I've never dealt with live tooling but I have to ask but not why not drill the hole after the endmill instead of before? This would likely decrease cycle time and improve insert longevity since there will be less material to cut through. I'm assuming is has to do something with how thin the material will be after the endmill? Looking forward to your reply.
Correct, its down to how much material is left after milling. The length, overhang and finish thickness all have an effect and caused the part to deflect when drilling, this creates a list of issues. Ideally all milling would be done and then drilling, but it isnt possible in this case
To me it looks fine. If you have a stable machine and the rigth inserts its no problem. And did you see any sparks? Or other things that did not look okey?
Just 1 tool being used to cut the OD in this process. 2 tools mounted on the same position with different Y offsets so what you are seeing is probably the other tool.
If you want to do production run with those parts I suggest to start with smaller stock. I like the agresivness of operations the machine was used but not abused
I guess that's for demo purposes, I was baffled by the confident depth of cut and no predrilling with a smaller diameter. Great machine, confident machinist/company :)
May be drilling operations are better after milling operation and in this component too much stock removed for this component. 5 mm dia meter machining allowenc is sufficient for cnc machine and also tip life also became longer
@@kransurfing This. I would program the conveyor to run only for the last detail of a 5 minute program so it would let enough chips pile and then carry them up to drain. This cut down our coolant interventions to a quarter and we almost got rid of carry out, since the tank would hold an oil content of within our desired range for months, while we were just topping up with deionized water to compensate for evaporation, about every 4-6 shifts of high volume production
No offense but how on earth can any of you guys determine if this it good or bad feeds or speeds. You dont know what material this is, what kind of inserts are used or what the priority of this job is. Or am i missing something? And the thing about not using coolant. Any machinist that has not lived under a rock for the last 10 years know that dry machining is more and more common these days. Cutting fluids main job is to get burrs out of the way, provide cooling comes second. Buying and disposing of coolant is a big cost for companies and their staff/enviroment. A lot of people develop allergies and stuff from working with these chemicals year after year. Modern inserts can take the heat and actually lasts longer with a stable temperature, especially during the milling operations.
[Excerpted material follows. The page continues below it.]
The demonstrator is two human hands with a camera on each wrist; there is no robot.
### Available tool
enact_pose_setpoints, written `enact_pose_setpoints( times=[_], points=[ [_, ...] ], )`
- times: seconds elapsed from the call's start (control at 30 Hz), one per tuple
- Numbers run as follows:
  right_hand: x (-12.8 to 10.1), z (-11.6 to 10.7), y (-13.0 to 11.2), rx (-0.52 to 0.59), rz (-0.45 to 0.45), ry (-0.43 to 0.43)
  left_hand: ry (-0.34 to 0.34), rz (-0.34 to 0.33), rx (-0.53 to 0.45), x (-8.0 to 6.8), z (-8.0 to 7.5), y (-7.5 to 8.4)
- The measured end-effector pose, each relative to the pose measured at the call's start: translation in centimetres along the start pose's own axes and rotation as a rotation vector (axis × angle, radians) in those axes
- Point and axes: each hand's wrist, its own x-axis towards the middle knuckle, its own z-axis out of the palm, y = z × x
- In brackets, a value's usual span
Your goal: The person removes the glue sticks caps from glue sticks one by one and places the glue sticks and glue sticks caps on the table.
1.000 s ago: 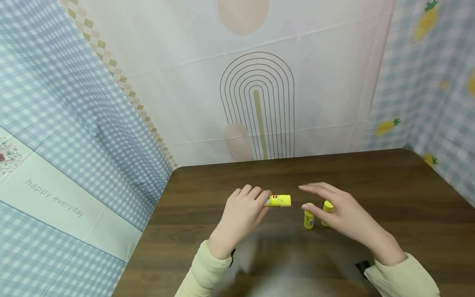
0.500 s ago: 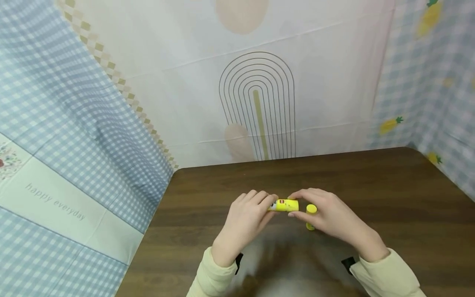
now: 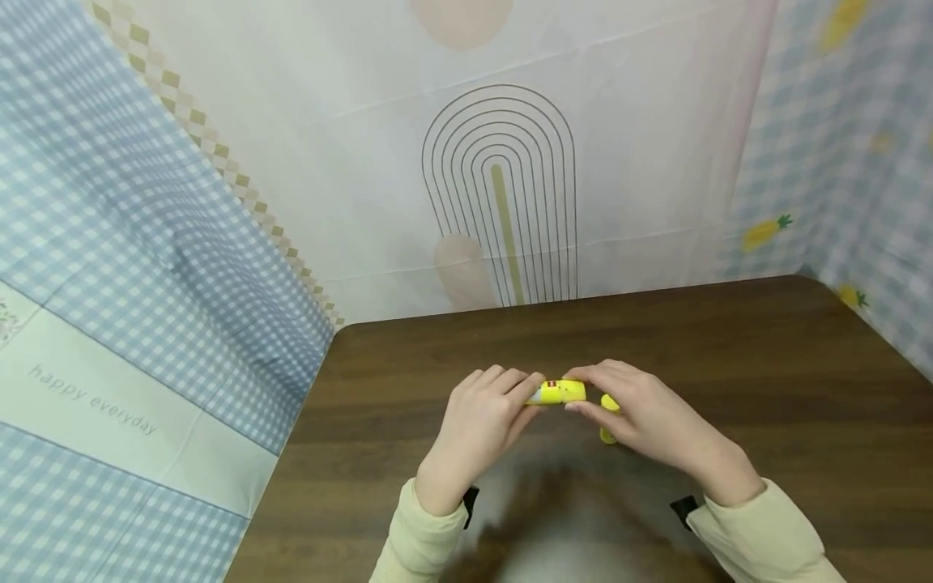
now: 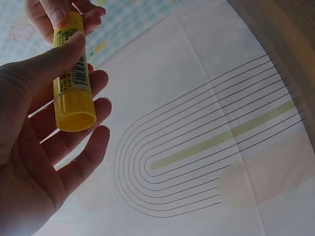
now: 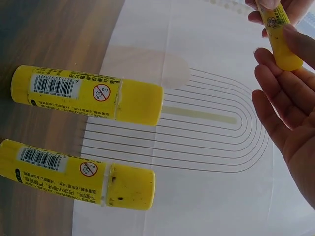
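Dark wooden table (image 3: 729, 364), patterned cloth behind. Above it, left hand (image 3: 477, 421) and right hand (image 3: 649, 417) pinch opposite ends of a yellow plastic glue stick (image 3: 561, 392): light, rigid, probably smooth; grip the barrel.

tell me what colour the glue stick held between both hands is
Yellow glue stick, clearest in the left wrist view.

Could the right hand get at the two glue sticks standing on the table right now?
Probably not at once: the right hand pinches one end of the held glue stick, with the left hand on the other. The two standing sticks are right beside it, nothing between, so letting go would free it.
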Motion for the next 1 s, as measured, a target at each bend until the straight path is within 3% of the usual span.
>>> enact_pose_setpoints(
  times=[0.3, 0.57, 1.0],
  points=[
    [0.22, 0.18, 0.01, -0.024, 0.012, -0.048, 0.03, 0.029, -0.009, 0.32, -0.05, -0.54],
    [-0.04, 0.25, -0.05, -0.025, -0.017, -0.021, 0.026, 0.05, 0.014, 0.25, 0.13, -0.48],
    [-0.33, 0.56, 0.15, 0.056, 0.013, -0.05, 0.041, 0.058, 0.03, -0.24, 0.51, -0.32]
  ],
)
I have seen so many shops running their machines and tools on half speed believing that they are saving money cause the inserts last longer when the real costs is salaries, machines, rent etc. At least here in Sweden the average cost of an quality insert is 10-12$ which is a small fee relative to other production costs.
Daniel, I totally agree with your first paragraph. The only thing I was wanting to change was all the extra axis moves during the tool changes and when the tool would retract so the spindle could rotate 180 or do another operation. So jerky and annoying.
I think this is good, just some weird series of operations going on at points. Not much adaptive machining going on either, more brute force machining but hey, I guess we all have our ways
@@PBMachineTechLtd Aw that reply cracked me up, chatter does indeed translate to Geschwätz but machining chatter in German is called "Rattern" (to rattle, Rattermarken = rattle marks). Geschwätz is basically verbal chatter or gossip :) Anyway, great video, confident depth of cut and boring, you got me cringing for a second there!
Our mechanical engineering technical support includes working closely with customers, from suggesting the best materials and engineering tools for requirements through to the most suitable plating specifications, or surface finishes, product design support or technical drawings - we believe we are a reliable partner offering what you want.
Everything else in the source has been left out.